In response, BD and the hospitals argued they should be protected from the lawsuits by the HIPAA-specific exemptions contained within the law.
That exemption is one of several industry-specific exemptions provided in the law. Other exemptions protect governments from being sued under the BIPA law. Another protects those engaged in banking and financial services, which perhaps could have been used by the company whose failure inspired the law, Pay By Touch, to protect itself, should it have been sued under the BIPA law.
However, at the Illinois Supreme Court, the court's Democratic and Republican justices alike agreed the lower courts had misinterpreted the law, and the exemption applies to biometric information collected from health care workers, as well as patients.
"... The legislature’s decision to use the phrase 'health care treatment, payment, and operations' and to immediately follow it with the prepositional phrase 'under [HIPAA]' makes clear that the legislature was directing readers to HIPAA to discern the meaning of those terms," Overstreet wrote. "HIPAA’s definitions of these terms relate to activities performed by the health care provider - not by the patient.

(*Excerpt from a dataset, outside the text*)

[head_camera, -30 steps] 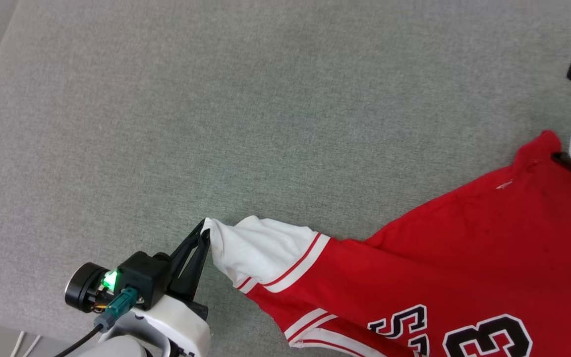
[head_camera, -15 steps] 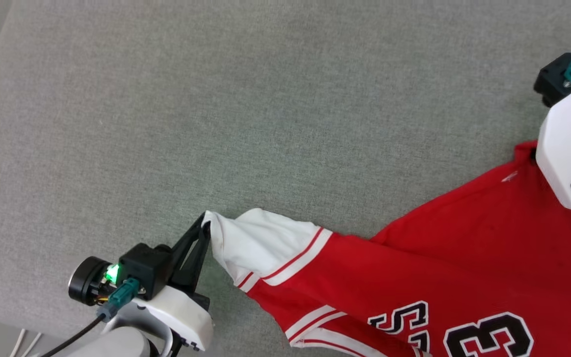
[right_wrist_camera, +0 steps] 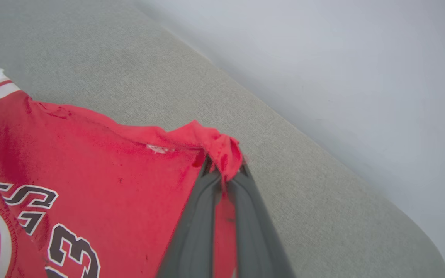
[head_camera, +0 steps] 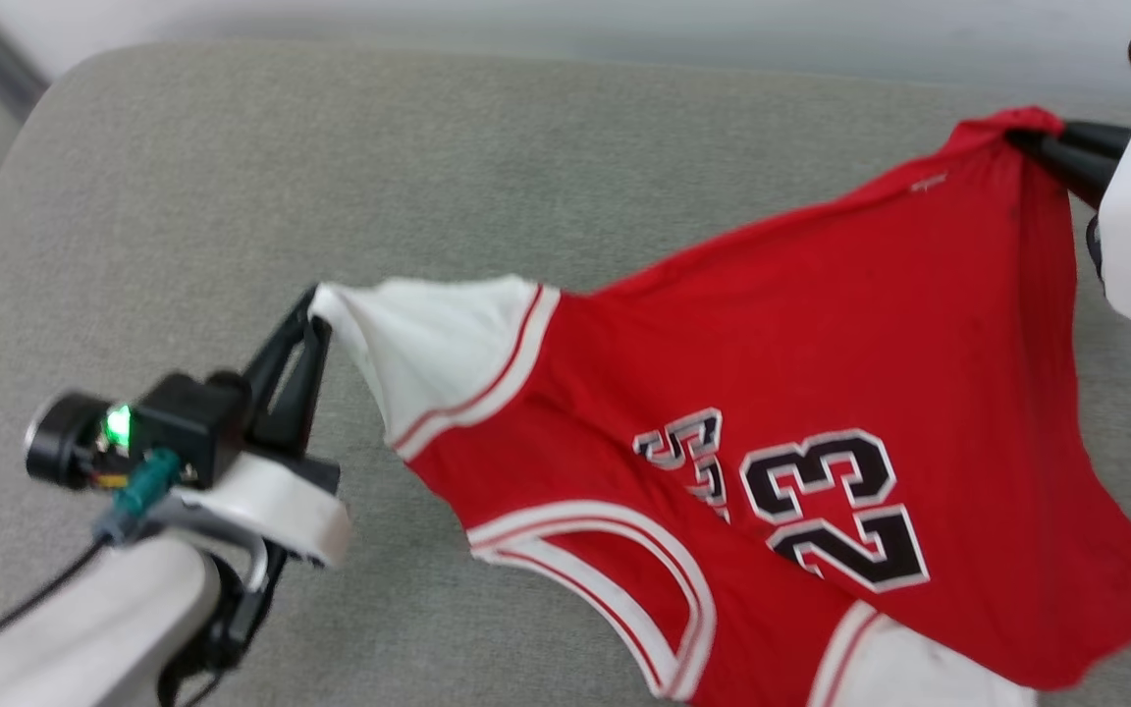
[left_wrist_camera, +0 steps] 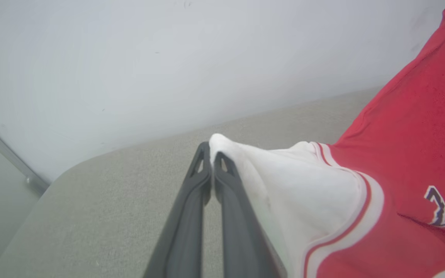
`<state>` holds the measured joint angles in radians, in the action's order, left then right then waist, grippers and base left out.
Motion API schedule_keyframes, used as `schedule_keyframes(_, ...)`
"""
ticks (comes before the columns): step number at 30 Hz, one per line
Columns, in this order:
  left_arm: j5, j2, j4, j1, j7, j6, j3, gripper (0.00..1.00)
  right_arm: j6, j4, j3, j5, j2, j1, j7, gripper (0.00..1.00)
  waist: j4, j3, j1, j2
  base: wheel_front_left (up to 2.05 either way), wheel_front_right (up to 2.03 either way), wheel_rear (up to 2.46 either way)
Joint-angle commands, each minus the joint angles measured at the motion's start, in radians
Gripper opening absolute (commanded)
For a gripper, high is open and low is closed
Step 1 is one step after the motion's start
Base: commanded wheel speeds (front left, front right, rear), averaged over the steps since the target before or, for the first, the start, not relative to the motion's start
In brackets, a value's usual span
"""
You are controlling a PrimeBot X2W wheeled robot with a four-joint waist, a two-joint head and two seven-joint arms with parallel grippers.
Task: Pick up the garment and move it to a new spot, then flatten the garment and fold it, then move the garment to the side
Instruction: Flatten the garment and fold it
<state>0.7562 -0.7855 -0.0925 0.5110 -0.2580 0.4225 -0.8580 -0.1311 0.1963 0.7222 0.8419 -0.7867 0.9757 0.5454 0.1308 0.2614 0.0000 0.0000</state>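
Note:
The garment [head_camera: 811, 344] is a red jersey with white sleeves and black "23" lettering, stretched in the air above the grey cushion between my two grippers. My left gripper [head_camera: 315, 312] is shut on the tip of a white sleeve [left_wrist_camera: 284, 173], at the left in the head view. My right gripper [head_camera: 1032, 137] is shut on a bunched red corner [right_wrist_camera: 222, 148] at the upper right. The lower part of the garment hangs down toward the bottom edge of the head view. The left wrist view has the left gripper [left_wrist_camera: 211, 154] pinching white cloth.
The grey upholstered surface [head_camera: 232, 216] spreads under the garment, with a rounded corner at the upper left. A pale wall [left_wrist_camera: 168, 58] stands behind its far edge. A metal strip [left_wrist_camera: 6, 154] runs down the wall at the left.
My right gripper has shut on the red corner and lifted it. Both arms have raised the garment off the cushion. The head camera has tilted up, so the far edge and wall show.

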Motion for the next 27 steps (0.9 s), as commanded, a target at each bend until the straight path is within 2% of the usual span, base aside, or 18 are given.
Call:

"... Pursuant to its plain language, the Act excludes from its protections the biometric information of health care workers where that information is collected, used, or stored for health care treatment, payment, or operations, as those functions are defined by HIPAA," Overstreet wrote. "A health care worker’s biometric information, used to permit access to medication dispensing stations for patient care, falls under 'information collected, used, or stored for health care treatment, payment, or operations under [HIPAA]' and is exempt from the Act’s protections."
The plaintiffs attempted to counter by arguing that reasoning was too broad, and would essentially allow all health care employers in Illinois to shield all of its employee biometric scanning practices from the law, including workers who aren't engaged in health care operations, including "a landscaper mowing the lawn."
But Overstreet and the court said that interpretation of its ruling "simply ignore(s) that HIPAA includes carefully crafted definitions for each of these terms that place limits on the scope of the exclusion."
So, the court indicated hospitals and other health care providers could still be targeted by lawsuits on behalf of employees using a fingerprint-scanning timeclock, like virtually all other employers in the state, but not from health care professionals who must scan fingerprints in the act of providing patient care.
BD and the health care organizations were represented by attorneys Bonnie Keane DelGobbo, Joel Griswold and Amy L. Lenz, of the firm of Baker & Hostetler LLP, of Chicago; and Matthew C. Wolfe and William F. Northrip, of Shook Hardy & Bacon LLP, of Chicago.
Plaintiffs were represented by attorneys James B. Zouras, Ryan F. Stephan, Andrew C. Ficzko, Catherine T. Mitchell and Molly E. Stemper, of the Stephan Zouras firm.